Ideally I can plot set 3 values in green and have the differently scaled y values appear on the right, also in green. Basically, plotting these Y values with these parameters met

plot(x, yAll_normalized, pch = 19, cex = .5, col = "green", type = "b", 
     axis(4))
gung - Reinstate Monica
  • 11,583
  • 7
  • 60
  • 79
martin gordy
  • 95
  • 1
  • 2
  • 6
  • 1
    It would really help if you created a small reproducible example. Try creating a small dataset with y values of different magnitudes. Then use `dput` on the data, so we can just cut and paste it into our consoles. – nograpes Sep 18 '13 at 13:29
  • Duplicate?
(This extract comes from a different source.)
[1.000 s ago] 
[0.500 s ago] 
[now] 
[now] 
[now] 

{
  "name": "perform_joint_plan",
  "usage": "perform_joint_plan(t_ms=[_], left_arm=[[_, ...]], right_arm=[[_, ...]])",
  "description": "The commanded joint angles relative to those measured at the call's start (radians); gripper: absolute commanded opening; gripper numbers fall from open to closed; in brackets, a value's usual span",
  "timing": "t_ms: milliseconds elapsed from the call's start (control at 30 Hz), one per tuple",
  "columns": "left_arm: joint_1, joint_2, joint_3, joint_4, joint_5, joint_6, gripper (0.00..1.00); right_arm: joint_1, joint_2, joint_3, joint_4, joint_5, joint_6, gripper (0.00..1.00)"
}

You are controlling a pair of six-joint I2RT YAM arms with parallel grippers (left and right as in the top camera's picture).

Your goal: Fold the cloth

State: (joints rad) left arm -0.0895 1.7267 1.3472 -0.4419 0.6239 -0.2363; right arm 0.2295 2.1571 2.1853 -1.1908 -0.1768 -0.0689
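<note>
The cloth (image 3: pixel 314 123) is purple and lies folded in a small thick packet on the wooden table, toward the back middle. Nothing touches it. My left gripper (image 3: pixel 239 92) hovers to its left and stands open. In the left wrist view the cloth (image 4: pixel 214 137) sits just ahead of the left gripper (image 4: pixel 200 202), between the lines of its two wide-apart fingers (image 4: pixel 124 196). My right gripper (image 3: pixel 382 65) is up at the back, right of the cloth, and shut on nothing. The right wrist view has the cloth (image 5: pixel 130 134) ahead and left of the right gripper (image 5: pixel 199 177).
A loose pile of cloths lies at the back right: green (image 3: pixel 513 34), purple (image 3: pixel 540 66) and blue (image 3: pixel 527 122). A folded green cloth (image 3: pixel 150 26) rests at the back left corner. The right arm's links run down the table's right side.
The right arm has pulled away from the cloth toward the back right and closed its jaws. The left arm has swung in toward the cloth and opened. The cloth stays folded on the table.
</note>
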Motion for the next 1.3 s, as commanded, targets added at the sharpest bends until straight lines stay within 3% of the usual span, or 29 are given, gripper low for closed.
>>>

See e.g. http://stackoverflow.com/questions/3099219/how-to-use-ggplot2-make-plot-with-2-y-axes-one-y-axis-on-the-left-and-another – Henrik Sep 18 '13 at 15:02
  • 1
    That's a good catch, @Henrik, but I suspect ggplot2 is not what the OP is after; it's rather advanced & requires a different way of thinking, whereas I suspect the OP is new to R. – gung - Reinstate Monica Sep 18 '13 at 15:11

2 Answers2

1

Three simple options:

pracma::plotyy graphics::axis

Just scale your dataset before plotting.

If you go with number two, first plot your "left-hand" data the usual way, then call axis(side=4,{other setup arguments}) followed with lines(data3,...)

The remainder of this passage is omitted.